A nonogram hides a pattern inside a grid. The numbers beside each row and above each column describe the lengths of the consecutive runs of filled cells in that line, in order, separated by at least one empty cell. Your job is to figure out which cells are filled using only those clues.

This generator works in three stages. First it builds a random grid, filling each cell with a probability set by the difficulty you chose. Then it derives the clues by scanning every row and column and recording the run lengths. Finally — and this is the important part — it runs a logical line solver: for each line it computes which cells are forced to be filled or empty across every arrangement that fits the clue, then repeats across rows and columns until nothing more can be deduced. A puzzle is only accepted if that deduction completely solves the grid and reproduces the original layout exactly. That single test guarantees two things at once — the puzzle never requires guessing, and its solution is unique. Any candidate that fails is thrown away and a new one is generated, so you always get a fair puzzle.

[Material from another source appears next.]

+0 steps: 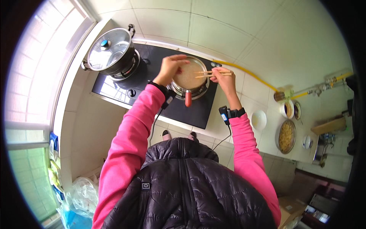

On screen you solve directly on the grid: left-click fills a cell, and right-click marks a cell you have ruled out with an X — exactly the two-state workflow experienced solvers use on paper. The board signals the instant every row and column matches its clues. Bold guide lines every fifth row and column keep large grids readable.

Example

Suppose you generate a 5×5 easy puzzle. A row clue of 2 1 means that row, read left to right, has a run of two filled cells, then at least one empty cell, then a single filled cell. If the column clues for that area force the first cell to be empty, you can immediately slide the run of two to start at column two, filling cells two and three, leaving a gap, and placing the lone cell — often without even looking at the rest of the grid. String enough of these forced moves together and the whole picture resolves.

When you export, the PDF has two pages: a clean empty puzzle to solve with a pencil, and a separate answer key with the solution shaded in. Both pages print the size, difficulty, and seed so a set of printouts stays organised. Every puzzle, clue, and export is produced in your browser — nothing is uploaded.